I believe that almost all of chemistry.SE visitors are either users who visit frequently or who come from search engines and such.

I really vote for Fred's idea for a simple yet elegant design. "Clean", as you mentioned. @JohnSnow recommended in a previous answer of his to have included Bunsen burner as the sign of the acceptance of an answer. I really liked the idea. Mainly because I think the red flame is a really "distinguishable" indicator, especially for something important like accepted-answer.

You are the designer and you know what looks the best in here. There's a degree when visitors will get tired of so much fancy designs, and being overly simple won't catch an eye. Badges I think, are best to be simulations of Gold, Silver or Copper bars. (As mentioned earlier, there's no intention of "making copper bronze", and I really don't have ideas of how would the simulation stimulate bars) If that's not practical, again the handy lab stuff like test tubes and\or erlenmeyers can come collaborative.

# Vote buttons:

The most fascinating debate has been about vote buttons! I'd like to add my share to the debate: Cyclopropanetrione! I think the space filling model would do the job the best possible way. (Seriously, if not the logo, this works awesome here)

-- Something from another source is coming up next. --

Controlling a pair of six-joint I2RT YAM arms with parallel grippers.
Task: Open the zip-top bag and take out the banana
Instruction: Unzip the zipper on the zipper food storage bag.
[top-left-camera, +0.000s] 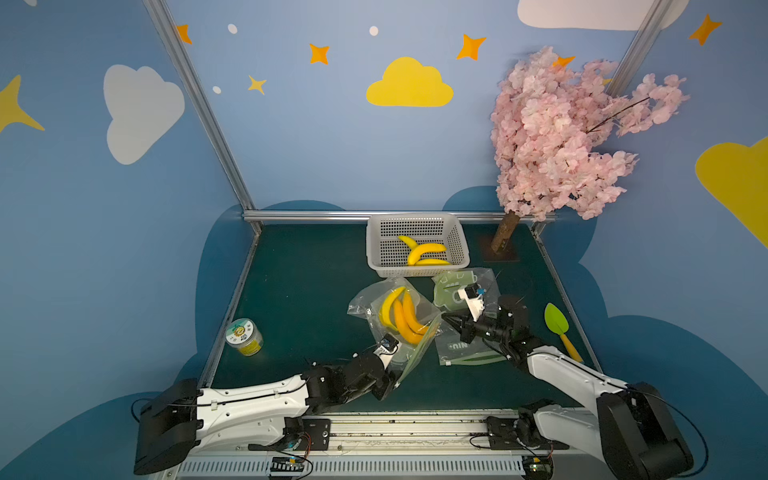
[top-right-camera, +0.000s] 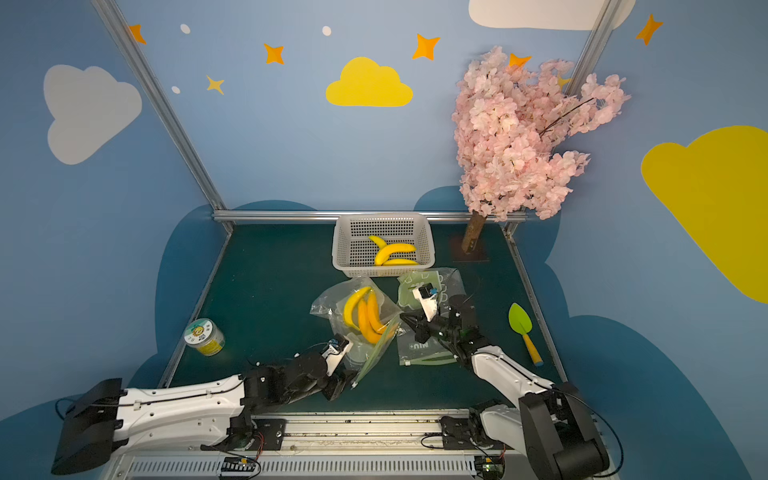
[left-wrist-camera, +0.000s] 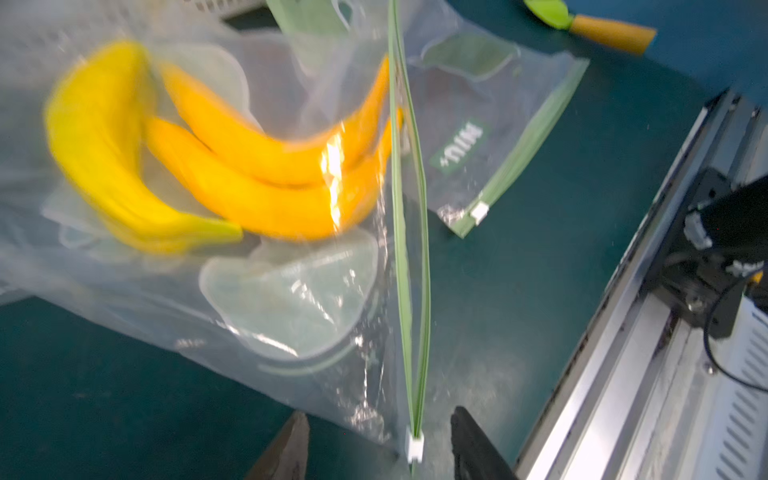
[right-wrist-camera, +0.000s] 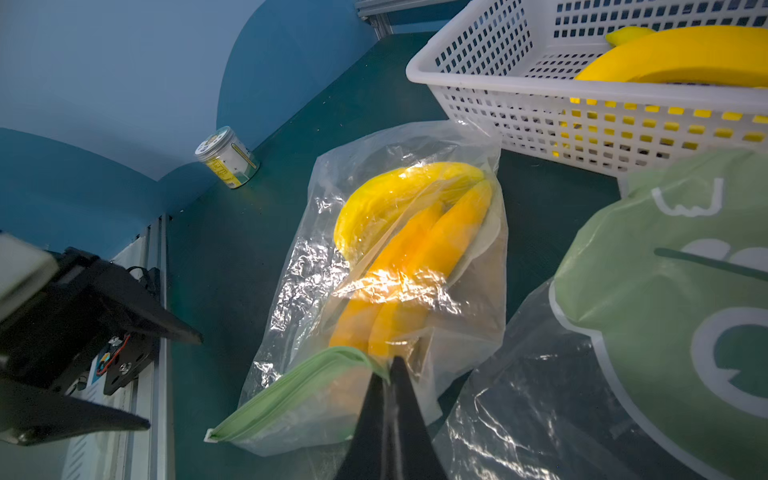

The problem is, it may look simple to you guys or be misinterpreted. I agree. But it's yet a valid idea for developing. Maybe, in some way it can become better and more distinguishable as a molecule.

If there is to argue about the obscurity of the molecule I would say that I was looking for a real triangular molecule of that kind of geometrical 2D shape. Better ideas welcome.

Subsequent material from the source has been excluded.